Да уж в такой в срамоте хоть бы тихая, покорливая была, а то никак никому не сдаст. Ваську-то она извела. От эдакой от лихости двужильный изведется. И бога гневит, на их семью гнев его притягивает. Лба сроду не перекрестит. Старуха уж пеняла и стращала. А она с усмешкой, будто про веселое дело:
- У вас бог православный, креста моего староверского не примет.
Прислушалась к трудному и во сне дыханию сына, представила себе рядом лежащую здоровую Виринею, - ненависть варом обдала сердце. Неправильная баба! Сразу видно, что гулена. Здорова, а спокойной полноты бабьей расплывчатой нет. На безмужнюю похожа подтянутым телом и не смякшим лицом.
Завозилась сильней старуха. Скрипучим от злобы голосом опять завела:
- Поганому-то брюху и плода бог не дает. Четвертый год с Васькой... Допрежь с кем сколь, не знаю, а с этим четвертый год, и дите не родила, и по-сейчас порожняя.
Виринея прыжком с кровати. Васька завозился, застонал:
- Куды ты, Вирка? Что тебя спокой не бере-ет! Спи!
В кашле скрючился.
А она неожиданно звонко для обычно затаенного голоса своего вскрикнула:
- Помолчи, старая! Уж лучше не носить детей, чем такого, как твой, выродить! Тошно мне маяться с Васькой-то твоим! Дых из роту из его нюхать смрадный, да как руками склизкими ночью лапает - терпеть... Днем вспомню, кусок глотать не охота!

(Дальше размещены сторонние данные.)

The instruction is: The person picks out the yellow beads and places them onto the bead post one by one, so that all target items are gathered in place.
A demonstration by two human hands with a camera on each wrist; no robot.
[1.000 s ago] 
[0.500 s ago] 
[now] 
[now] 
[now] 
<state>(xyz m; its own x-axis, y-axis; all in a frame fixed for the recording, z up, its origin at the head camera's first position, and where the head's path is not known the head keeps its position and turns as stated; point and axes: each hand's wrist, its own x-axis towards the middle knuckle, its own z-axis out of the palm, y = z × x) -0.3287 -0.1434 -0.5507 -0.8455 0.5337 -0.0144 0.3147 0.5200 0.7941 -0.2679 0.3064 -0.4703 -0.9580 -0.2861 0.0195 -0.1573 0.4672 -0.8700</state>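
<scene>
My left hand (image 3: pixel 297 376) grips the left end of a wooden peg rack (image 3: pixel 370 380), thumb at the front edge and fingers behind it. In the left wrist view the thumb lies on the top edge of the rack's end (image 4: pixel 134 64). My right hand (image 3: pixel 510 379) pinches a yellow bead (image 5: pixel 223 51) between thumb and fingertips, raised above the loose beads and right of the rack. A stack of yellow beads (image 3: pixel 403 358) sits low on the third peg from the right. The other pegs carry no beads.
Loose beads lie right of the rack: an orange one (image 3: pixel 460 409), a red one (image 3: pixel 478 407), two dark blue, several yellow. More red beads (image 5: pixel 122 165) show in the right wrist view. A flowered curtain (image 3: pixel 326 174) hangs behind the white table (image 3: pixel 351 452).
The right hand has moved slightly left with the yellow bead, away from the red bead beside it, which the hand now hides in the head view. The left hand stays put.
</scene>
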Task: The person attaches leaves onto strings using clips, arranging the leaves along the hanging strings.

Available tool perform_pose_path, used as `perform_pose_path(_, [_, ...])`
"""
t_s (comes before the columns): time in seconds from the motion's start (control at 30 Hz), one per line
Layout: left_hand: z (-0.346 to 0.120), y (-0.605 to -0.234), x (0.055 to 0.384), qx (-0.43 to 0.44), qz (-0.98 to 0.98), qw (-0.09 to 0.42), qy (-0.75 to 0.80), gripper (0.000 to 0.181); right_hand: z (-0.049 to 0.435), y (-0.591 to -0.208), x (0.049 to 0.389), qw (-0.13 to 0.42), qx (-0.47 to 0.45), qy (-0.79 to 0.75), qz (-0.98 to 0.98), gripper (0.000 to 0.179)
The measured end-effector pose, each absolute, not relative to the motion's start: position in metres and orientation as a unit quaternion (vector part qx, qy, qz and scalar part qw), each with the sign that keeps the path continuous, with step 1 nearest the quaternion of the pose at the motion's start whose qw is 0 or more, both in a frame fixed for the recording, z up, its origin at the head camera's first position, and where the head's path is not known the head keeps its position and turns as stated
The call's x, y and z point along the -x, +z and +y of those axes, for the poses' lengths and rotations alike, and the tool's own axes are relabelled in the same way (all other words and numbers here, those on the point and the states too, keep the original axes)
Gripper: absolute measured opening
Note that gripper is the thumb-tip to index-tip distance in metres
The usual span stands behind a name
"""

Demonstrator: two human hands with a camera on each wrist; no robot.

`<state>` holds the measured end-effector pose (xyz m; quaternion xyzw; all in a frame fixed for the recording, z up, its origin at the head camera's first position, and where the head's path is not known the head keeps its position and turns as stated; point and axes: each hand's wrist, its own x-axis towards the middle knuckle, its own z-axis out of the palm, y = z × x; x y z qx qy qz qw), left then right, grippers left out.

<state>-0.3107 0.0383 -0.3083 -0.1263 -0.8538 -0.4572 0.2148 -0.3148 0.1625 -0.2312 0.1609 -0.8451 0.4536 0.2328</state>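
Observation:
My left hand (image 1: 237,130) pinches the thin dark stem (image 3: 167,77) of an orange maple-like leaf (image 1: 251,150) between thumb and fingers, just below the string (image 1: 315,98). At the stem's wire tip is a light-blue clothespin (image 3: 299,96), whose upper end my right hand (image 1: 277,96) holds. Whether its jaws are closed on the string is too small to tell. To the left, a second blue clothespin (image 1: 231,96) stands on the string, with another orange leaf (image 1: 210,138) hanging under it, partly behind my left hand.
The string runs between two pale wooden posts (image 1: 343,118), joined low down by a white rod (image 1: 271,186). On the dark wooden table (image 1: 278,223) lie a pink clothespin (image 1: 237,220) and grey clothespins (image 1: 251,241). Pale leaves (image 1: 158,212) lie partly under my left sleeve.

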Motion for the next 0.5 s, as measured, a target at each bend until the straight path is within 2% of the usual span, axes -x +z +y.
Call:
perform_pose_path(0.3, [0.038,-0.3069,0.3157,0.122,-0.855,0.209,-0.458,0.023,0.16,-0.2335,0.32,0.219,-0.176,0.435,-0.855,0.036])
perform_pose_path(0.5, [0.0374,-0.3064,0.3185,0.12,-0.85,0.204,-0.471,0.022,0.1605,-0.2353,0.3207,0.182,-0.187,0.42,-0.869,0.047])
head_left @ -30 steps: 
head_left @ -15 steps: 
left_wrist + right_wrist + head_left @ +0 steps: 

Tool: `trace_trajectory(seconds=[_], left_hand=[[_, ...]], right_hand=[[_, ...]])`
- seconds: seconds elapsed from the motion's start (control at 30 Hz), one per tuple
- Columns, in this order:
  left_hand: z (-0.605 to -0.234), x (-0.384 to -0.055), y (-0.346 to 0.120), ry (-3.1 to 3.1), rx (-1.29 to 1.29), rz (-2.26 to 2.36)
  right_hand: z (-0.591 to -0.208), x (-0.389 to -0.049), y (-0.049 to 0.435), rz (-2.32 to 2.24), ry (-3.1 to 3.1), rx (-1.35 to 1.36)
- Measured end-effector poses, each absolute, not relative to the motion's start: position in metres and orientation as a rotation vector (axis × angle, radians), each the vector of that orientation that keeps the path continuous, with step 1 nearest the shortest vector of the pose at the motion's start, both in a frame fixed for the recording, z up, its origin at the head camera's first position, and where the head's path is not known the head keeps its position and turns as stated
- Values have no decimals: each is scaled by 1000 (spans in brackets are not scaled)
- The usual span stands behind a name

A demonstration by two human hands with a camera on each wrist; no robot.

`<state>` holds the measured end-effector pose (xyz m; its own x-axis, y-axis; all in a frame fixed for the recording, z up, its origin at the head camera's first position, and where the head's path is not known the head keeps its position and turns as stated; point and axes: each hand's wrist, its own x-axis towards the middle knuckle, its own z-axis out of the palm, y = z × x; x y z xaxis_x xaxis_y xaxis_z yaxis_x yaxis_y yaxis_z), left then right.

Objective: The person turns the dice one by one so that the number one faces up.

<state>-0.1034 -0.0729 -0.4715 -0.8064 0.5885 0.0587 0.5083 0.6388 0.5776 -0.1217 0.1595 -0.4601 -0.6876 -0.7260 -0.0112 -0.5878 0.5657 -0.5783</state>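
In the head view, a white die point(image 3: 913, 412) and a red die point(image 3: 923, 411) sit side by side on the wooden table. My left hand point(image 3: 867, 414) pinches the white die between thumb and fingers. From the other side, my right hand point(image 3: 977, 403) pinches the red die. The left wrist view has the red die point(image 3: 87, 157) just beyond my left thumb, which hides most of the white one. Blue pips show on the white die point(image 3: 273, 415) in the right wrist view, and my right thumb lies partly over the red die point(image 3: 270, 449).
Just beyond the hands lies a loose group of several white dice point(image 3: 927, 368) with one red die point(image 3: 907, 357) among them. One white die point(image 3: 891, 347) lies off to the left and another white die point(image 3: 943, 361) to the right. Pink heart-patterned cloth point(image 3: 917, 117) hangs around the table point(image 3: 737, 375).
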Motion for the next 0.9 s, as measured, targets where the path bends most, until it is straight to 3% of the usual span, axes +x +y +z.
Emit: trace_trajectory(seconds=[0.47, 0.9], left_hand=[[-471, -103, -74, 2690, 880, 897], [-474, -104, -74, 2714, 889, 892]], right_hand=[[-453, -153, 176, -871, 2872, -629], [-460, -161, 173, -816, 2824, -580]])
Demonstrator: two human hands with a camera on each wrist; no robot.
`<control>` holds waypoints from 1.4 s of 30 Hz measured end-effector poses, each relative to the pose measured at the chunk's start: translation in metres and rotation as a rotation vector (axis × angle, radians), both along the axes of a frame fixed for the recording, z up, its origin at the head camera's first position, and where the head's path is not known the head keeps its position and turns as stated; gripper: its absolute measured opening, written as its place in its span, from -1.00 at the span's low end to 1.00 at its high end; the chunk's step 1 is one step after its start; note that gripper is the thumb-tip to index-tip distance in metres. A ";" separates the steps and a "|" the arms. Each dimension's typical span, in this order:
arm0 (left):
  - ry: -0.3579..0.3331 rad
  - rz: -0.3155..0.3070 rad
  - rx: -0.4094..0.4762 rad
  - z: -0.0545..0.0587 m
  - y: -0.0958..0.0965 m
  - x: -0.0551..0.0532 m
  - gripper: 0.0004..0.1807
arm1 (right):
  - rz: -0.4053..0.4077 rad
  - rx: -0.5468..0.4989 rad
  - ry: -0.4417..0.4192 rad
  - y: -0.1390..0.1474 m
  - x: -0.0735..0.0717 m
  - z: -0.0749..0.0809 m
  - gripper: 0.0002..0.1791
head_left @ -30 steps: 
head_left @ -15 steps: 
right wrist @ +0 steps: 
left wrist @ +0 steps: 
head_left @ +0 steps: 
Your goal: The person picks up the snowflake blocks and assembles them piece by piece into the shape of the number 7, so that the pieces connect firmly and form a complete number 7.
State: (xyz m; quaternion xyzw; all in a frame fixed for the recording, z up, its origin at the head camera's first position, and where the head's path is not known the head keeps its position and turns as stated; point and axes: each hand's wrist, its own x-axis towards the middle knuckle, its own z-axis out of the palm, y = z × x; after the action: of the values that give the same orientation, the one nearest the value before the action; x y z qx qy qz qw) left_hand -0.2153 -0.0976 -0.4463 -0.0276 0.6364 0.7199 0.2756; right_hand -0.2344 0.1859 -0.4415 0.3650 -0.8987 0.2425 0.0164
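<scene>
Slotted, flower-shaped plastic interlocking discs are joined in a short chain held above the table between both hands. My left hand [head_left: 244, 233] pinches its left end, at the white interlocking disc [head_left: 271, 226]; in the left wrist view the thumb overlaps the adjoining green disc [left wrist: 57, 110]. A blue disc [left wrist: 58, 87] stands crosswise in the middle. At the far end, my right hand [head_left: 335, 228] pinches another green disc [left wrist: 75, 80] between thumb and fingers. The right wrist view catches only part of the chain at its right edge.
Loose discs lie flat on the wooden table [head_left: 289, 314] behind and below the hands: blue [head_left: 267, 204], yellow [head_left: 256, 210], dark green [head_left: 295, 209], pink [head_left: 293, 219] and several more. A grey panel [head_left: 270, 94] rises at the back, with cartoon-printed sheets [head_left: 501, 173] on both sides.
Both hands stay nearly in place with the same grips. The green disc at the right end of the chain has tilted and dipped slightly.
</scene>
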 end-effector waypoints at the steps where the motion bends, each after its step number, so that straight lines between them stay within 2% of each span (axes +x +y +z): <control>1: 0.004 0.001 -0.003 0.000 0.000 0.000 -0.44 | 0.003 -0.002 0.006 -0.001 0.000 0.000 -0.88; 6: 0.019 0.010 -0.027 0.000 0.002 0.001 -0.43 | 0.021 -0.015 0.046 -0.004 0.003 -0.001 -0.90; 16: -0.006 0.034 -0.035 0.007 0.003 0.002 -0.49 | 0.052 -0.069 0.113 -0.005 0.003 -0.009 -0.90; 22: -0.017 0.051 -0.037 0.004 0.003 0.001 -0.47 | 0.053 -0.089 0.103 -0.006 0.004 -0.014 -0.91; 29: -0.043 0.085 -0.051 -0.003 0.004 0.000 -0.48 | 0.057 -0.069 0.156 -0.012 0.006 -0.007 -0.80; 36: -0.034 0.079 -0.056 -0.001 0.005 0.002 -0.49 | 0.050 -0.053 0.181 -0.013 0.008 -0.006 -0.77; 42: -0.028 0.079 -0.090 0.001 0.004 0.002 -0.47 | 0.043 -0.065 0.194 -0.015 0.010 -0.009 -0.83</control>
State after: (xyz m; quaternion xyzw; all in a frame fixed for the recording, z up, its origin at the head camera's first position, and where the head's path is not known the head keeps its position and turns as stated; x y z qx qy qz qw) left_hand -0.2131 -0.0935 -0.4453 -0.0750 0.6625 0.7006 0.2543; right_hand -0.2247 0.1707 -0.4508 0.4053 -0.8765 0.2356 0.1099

Васька кашлем, будто подавился. Простонал:
- Ви-ирка!
И смолк. Виринея с большой тоской и страстью говорила, быстро нанизывая слова:
- Ты, баушка, несладкое-то бабье пойло уж дохлебываешь. Знаешь: короче куриного носа счет бабьим радостям. А я вот молодая, а тоже это узнала. С того и не на всякую обиду твою отвечаю. Жалею. А ты меня не пожалела, проняла. Дак я тебе скажу: а ты за какой грех эдакого гнилого родила? Я для глазу сладкая и телом крепкая, а четвертый год хожу пустая, чисто порченая! Другие-то и дурные есть, и ледащие, а отросток от тела от своего дают! А я с опостылым маюсь не для веселья, не для роду веточки! Доктор в городу сказывал: и чахотные родют детей. Про Ваську же так: не то чахотный, а и по мужичьему делу схилел. Не будет уж, говорит, у вас с им роду. У меня, бабка, сердце на слезу неохотное, а тут я заплакала. Что ж то, что в нужде, что ж то, что по счету кусок? Я бы на дите добыла! Жилы вытянула бы, а добыла бы. Другие бабы в городу на пустое брюхо с завидкой, а я, как мужичка коренная, знаю: и собака щенка с радостью лижет, обихаживает. А я одним-одна. Кручу, верчу, спину гну для гнилого, для немилого надсаживаюсь. Чем взял? Ну, чем похвастаешь в сыне-то в твоем? На работу, что ль, удал? Э-эх! Так дышит, для копоти!